Reason for the delay (s 394(3)(a))

[6] The applicant’s response to the letter sent by the Commission on 6 February 2015 stated that he was unaware of the relevant 21 day statutory time limit for filing his unfair dismissal application. He also disclosed that enquiries made by himself into his redundancy, delayed the lodgement of his application. The reasons given by the applicant are set out below:

    ‘I lodged my FWC case for unfair dismissal on the 11.01.2015. I have since been informed that I should have lodged this claim on or before the 02.01.2015. Listed below are the reasons for my claim being lodged late.

    1. I was of the belief that I could not lodge any claim until my former employer had given me a letter of separation and a breakdown of my redundancy payments. After several phone calls I received my letter of separation and a payment breakdown on the 9.01.2015.

    2. When I was told I would be made redundant, I asked why Downer Employees were being made redundant when we had several projects still ongoing and was told the work would be done by contractors.

    3. I have been a diligent employee of Downers for almost 9 years with an excellent work, safety and attendance record. When I asked why I was /would be one of the first to be made redundant, I was told my project was finished (it is still ongoing now) and that they could put someone else off but made it very clear that I would be “putting one of my mates out of a job for the sake of a few weeks pay”, and was asked “how would I feel about doing that?”. I was also told by David Burkitt that the “Industry had let him down” and I was to be “the first of many redundancys (Sic) in the coming weeks”.

    In closing I feel Downers have acted very poorly in this whole process and feel I have a legitimate claim for lost wages.’

[7] I am not persuaded that the reasons given by the applicant constitute ‘exceptional circumstances’, within the meaning of s 394(3) of the Act. The applicants’ lack of awareness as to when he was required to lodge his unfair dismissal, is clearly not an ‘exceptional circumstance’ within the meaning of the Act: see Nulty at [14]. The 21 day time limit for filing an unfair dismissal application commences from the date of an employee’s dismissal. That 21 day time limit is not dependent on the date on which an employee finalises their termination entitlements.
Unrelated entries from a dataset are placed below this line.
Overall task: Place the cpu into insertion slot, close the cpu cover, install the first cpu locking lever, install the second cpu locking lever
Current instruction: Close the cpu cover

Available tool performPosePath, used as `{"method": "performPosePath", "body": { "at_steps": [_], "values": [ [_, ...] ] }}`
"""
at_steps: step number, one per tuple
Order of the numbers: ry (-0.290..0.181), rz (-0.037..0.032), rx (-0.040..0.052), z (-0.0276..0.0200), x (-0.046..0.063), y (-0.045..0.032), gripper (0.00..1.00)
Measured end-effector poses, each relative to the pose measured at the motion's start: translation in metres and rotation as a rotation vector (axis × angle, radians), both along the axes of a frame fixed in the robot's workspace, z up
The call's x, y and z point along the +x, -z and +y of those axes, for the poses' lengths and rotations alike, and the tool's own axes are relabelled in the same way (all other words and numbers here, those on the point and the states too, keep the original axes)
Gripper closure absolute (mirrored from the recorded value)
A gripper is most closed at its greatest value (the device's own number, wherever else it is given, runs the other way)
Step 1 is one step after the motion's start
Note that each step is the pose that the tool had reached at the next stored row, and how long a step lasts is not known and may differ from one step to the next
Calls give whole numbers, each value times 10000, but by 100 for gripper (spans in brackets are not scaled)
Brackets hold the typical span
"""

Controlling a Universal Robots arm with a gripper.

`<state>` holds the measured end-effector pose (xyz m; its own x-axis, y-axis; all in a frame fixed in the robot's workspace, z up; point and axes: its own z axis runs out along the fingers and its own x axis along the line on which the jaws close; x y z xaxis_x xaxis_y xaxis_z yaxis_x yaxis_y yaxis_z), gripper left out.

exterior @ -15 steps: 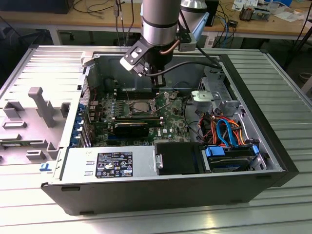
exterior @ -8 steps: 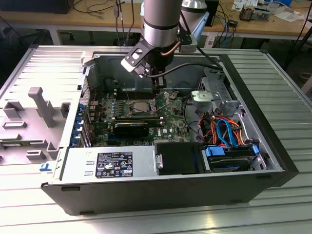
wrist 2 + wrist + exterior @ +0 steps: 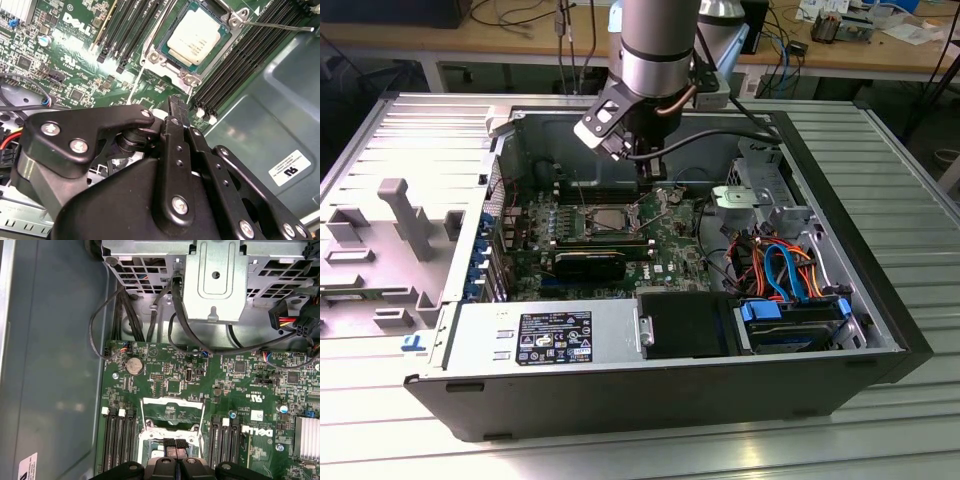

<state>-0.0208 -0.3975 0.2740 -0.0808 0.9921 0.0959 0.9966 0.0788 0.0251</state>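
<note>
The cpu [image 3: 197,35], a silvery square chip, lies flat in the insertion slot [image 3: 156,58], whose silver rim frames it on the green motherboard. From the exterior view the cpu [image 3: 607,218] sits mid-board. The cpu cover [image 3: 172,402], a silver frame with a cut-out centre, stands raised off the slot and leans away. My gripper [image 3: 175,444] hangs just above the slot's edge beside the cover's lower end, its black fingers pressed together. It shows the same in the second wrist view [image 3: 172,105] and on the slot's right in the exterior view [image 3: 655,185]. A thin lever rod [image 3: 275,25] sticks out from a slot corner.
Black memory slots [image 3: 240,60] flank the socket on both sides. A black ribbed heatsink [image 3: 590,265] lies in front of it. A metal drive cage [image 3: 215,280] with black cables and orange and blue cables [image 3: 780,265] crowd the exterior view's right. The case wall [image 3: 270,100] is close by.
</note>
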Motion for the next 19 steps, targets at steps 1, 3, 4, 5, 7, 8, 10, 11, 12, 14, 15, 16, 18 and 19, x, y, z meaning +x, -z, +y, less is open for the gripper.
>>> {"method": "performPosePath", "body": {
  "at_steps": [1, 3, 4, 5, 7, 8, 10, 11, 12, 14, 15, 16, 18, 19],
  "values": [
    [0, 0, 0, 0, 13, 0, 89],
    [0, 1, -1, -1, 22, 0, 89],
    [0, 1, -1, -1, 28, 0, 89],
    [0, 1, 0, -2, 36, 1, 89],
    [0, 1, 0, -3, 44, 1, 89],
    [0, 2, 0, -4, 47, 1, 89],
    [0, 1, 0, -5, 54, 2, 89],
    [0, 1, -1, -6, 59, 2, 89],
    [0, 1, 0, -7, 63, 2, 89],
    [0, 1, 0, -8, 69, 3, 89],
    [0, 1, 0, -8, 73, 4, 89],
    [0, 1, 0, -9, 76, 4, 89],
    [0, 2, -1, -10, 82, 5, 89],
    [0, 2, -1, -10, 84, 5, 89]
  ]
}}
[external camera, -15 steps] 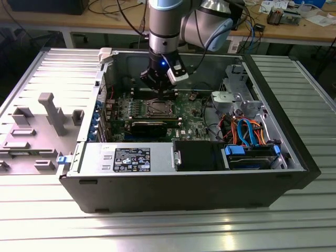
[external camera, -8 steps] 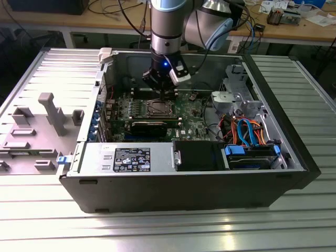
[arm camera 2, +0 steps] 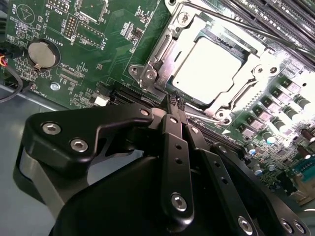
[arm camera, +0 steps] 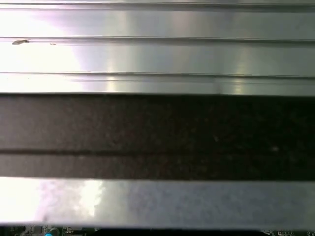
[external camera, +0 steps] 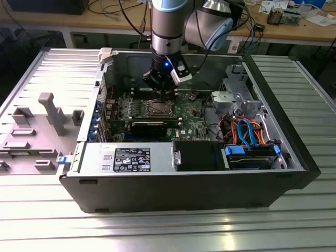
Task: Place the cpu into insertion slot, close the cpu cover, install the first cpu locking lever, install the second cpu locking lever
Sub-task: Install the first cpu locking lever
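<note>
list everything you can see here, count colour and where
cpu: 1, silvery-grey, seated in the socket on the board
cpu cover: 1, silvery metal frame, down around the cpu
motherboard: 1, green, on the floor of the case
coin battery: 1, silver, on the board away from the socket
computer case: 1, dark grey, open, lying on the ribbed metal table
power supply: 1, silver with a black label, along the case's near wall
drive cage: 1, grey, toward the exterior view's right
cables: several, orange and blue, by the drive cage
side panel: 1, grey, on the exterior view's left
robot arm: 1, silver and blue, above the case
gripper: 1, black, fingertips together beside the socket's edge
</note>
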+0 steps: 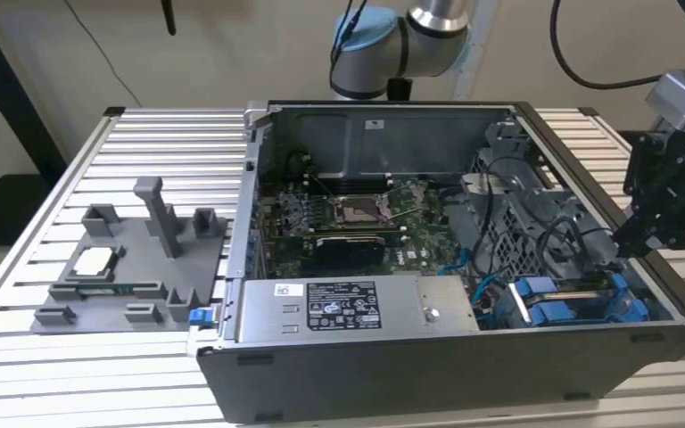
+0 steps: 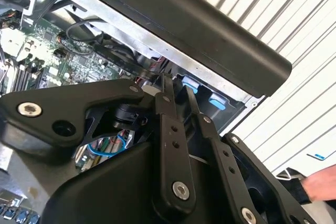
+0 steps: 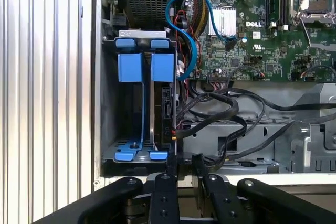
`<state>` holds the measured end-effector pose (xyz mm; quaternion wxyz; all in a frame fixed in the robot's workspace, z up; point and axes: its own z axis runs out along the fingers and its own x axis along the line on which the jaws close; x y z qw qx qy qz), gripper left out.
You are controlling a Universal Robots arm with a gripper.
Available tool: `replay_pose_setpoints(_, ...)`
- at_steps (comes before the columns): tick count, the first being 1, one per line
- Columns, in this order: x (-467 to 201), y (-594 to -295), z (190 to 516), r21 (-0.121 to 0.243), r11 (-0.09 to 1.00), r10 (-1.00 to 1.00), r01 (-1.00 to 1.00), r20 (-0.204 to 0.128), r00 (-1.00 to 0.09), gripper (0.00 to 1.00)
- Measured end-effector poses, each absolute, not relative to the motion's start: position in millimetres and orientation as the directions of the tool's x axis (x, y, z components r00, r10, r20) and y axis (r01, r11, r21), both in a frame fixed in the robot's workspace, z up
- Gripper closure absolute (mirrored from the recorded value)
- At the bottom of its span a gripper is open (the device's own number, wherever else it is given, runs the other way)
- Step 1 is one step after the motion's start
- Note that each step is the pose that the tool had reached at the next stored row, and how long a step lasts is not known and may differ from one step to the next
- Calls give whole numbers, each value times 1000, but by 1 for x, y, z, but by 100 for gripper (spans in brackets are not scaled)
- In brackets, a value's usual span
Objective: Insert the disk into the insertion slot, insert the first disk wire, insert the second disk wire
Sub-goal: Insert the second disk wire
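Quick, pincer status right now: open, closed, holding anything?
Pincer: cannot be told; it hovers at the end of the bay that holds the blue disk carrier.

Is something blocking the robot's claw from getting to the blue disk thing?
Nothing visible does. The gripper hangs just off the end of the disk, which sits in its bay. The black cables lie beside that gap, on the motherboard side, not in it.
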<state>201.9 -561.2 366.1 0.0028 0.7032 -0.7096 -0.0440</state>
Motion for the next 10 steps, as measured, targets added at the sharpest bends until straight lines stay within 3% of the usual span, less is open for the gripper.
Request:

The applicant chose to delay filing his application until he had received a letter of separation and a breakdown of redundancy payments. It is not uncommon for dismissed employees to challenge the payments made to them on termination. Often the payments are not made for many weeks or are simply delayed because of a business’s pay cycle. Waiting for these payments, or a separation certificate, does not alter the fact that the applicant knew when he was dismissed and should have acted on that basis.

[8] In any event, the Commission’s website provides extensive information and guidance as to both workplace rights and the process of filing an unfair dismissal application. Furthermore, the applicant has not provided any reason as to why he could not seek advice from a representative (legal or otherwise) and/or allow that representative to lodge the application on his behalf.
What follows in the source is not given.